Minha ancestralidade

    Cresci ouvindo que minha tataravó era bugra e que tinha sido pega no laço. Não entendia muito bem o que isso significava, achava que "bugre" fosse um povo específico, que nem ciganos, indígenas, quilombolas, etc. Só muito tempo depois fui descobrir que na verdade se trata de um termo pejorativo utilizado pelos portugueses para designar os indígenas como "hereges", "incultos", "selvagens", "pagãos". Era empregado principalmente para as tribos que lutavam e resistiam mais contra as invasões e ataques dos portugueses. Não atoa, as mulheres consideradas "bugras" só se casavam com os brancos forçadas, pegas no laço literalmente. Queria muito saber sua etnia, mas infelizmente todo seu passado foi apagado. Nem seu nome eu sei, pois foi substituído por um nome ocidental: Eleonora. Foi obrigada a casar com meu tataravô, um homem branco , português ou descendente de.

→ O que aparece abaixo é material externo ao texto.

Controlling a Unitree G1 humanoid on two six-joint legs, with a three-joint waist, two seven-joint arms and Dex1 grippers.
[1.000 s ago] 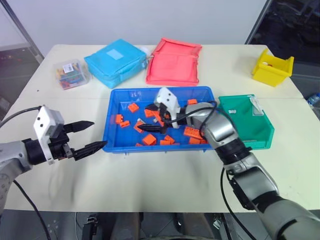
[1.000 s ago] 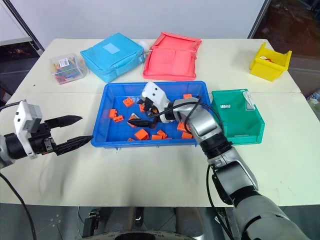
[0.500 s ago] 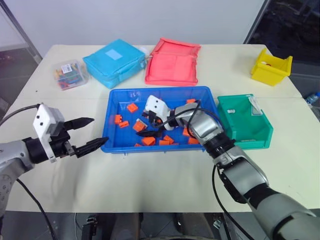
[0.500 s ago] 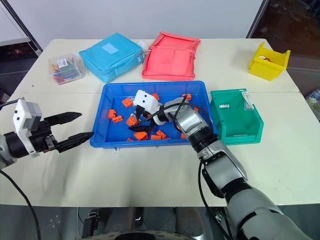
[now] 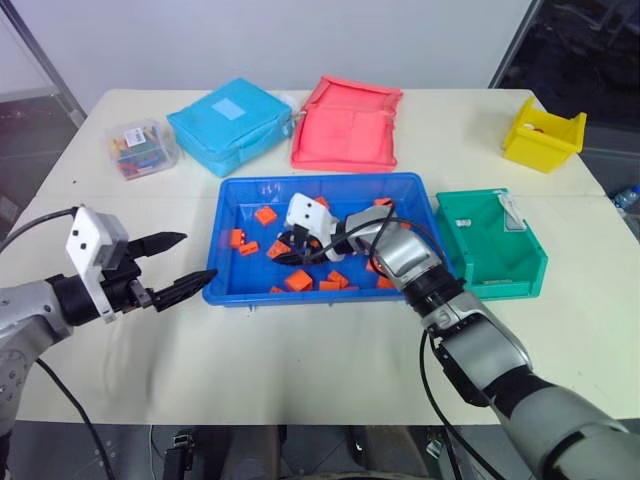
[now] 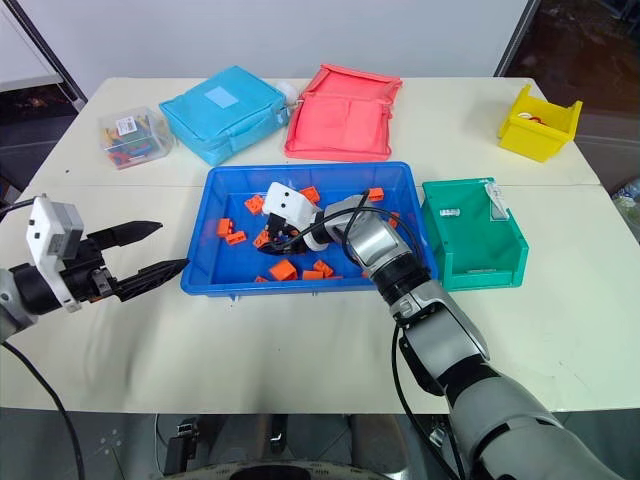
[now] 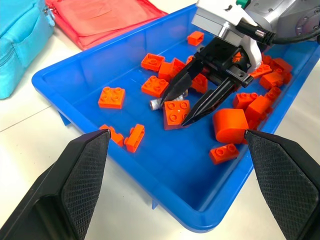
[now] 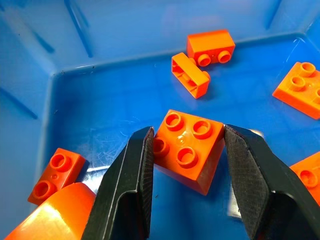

Tiveram apenas uma filha e morreram muito jovens, de alguma doença que não me lembro agora (vou perguntar minha vó, depois edito rs). 
    Minha bisavó (que tem 98 anos) foi criada por sua avó materna. Ela se casou com um primo, que era negro de pele clara e cabelo bem crespo e claro, considerado "negro aço" (provavelmente filho de negra com branco). Eles tiveram 4 filhos, dentre eles minha avó materna. 
     Minha vó tem a pele mais escura que de sua mãe e de seu pai e traços negroides  (provavelmente puxados do pai e da avó paterna), porém muito misturados com indígenas (que puxou da mãe e da avó materna). Ela se casou com meu avô, que é negro de pele clara, o que é considerado "pardo". 
   Minha mãe é negra de pele clara, mas mais puxado para o avermelhado do indígena do que para o amarelado do "pardo", e com traços finos. A famosa "morena jambo". Eu tenho um tio negro mais escuro que minha vó e outro mais claro, da cor do meu avô. 
   Já meu pai e toda a família dele (tirando os casos de miscigenação... tenho primos negros mas todos meus tios e tias de sangue por parte de pai) são brancos, e por causa desse embranquecimento geração pós geração (note, sempre pelo lado masculino! [exceto no caso do meu bisavô]) eu e meu irmão e somos brancos.
    Eu, meu irmão e meus primos do lado materno (a mãe deles é branca) somos os exemplos do colorismo que "deu certo". Aconteceu o que os defensores da tese do embranquecimento previam e esperavam: embranquecemos. 



     Mas será que seria justo eu reivindicar essa negritude ou me declarar indígena por causa dos meus antepassados? Obviamente não. Não importa quanta identificação eu tenha, não importa que eu seja umbandista filha de Oyá (única "macumbeira" da família, inclusive), eu sei que sou lida na sociedade como branca, que eu nunca vou sofrer racismo na vida. Quando eu era pequena e minha mãe saía comigo perguntavam se ela era minha babá... Mas não é porque minha mãe sofreu ou sofre racismo que eu posso tomar o lugar de fala dos negros. Pelo contrário, minha obrigação como branca, fruto do colorismo, é reconhecer meus privilégios nessa sociedade racista e lutar contra ele, assim como contra todas as formas de opressão (machismo, lgbtfobia, gordofobia, de classe, etc), porém sabendo o meu lugar de fala e, principalmente, o meu lugar de escuta. Como? Para começar reconhecendo meus privilégios, não invisibilizando a causa, não roubando o lugar de fala dos negros, não reproduzindo o racismo e não sendo conivente, principalmente em ambientes onde só tem pessoas brancas (porque os negros não tem acesso). Veja o vídeo abaixo do canal Papo de Preta e saiba mais: 




Outras referências:

Vídeo: Um papo sobre Colorismo

Texto: “Minha vó era bugra!”



PS: fui pesquisar a origem do nome Eleonora e por ironia do destino (?!) descobri que tem o mesmo significado que o meu!

Eleonora é um nome de origem provençal, região sul da França. Surge, portanto, do francês antigo Aliénor, uma variante de Helena. A origem do nome Helena é grega. Este surge do grego Heléne, de heláne, que significa “tocha”, e também do termo hélê, que significa “raio de Sol”.

Ellen é uma variação do nome Helena, utilizado desta forma na Inglaterra durante a Idade Média, após o Renascimento ficou mais conhecido como a variante Helen. Este nome se originou a partir do grego Heléne, derivado da palavra heláne, que significa “tocha”, "luz", "luminosa".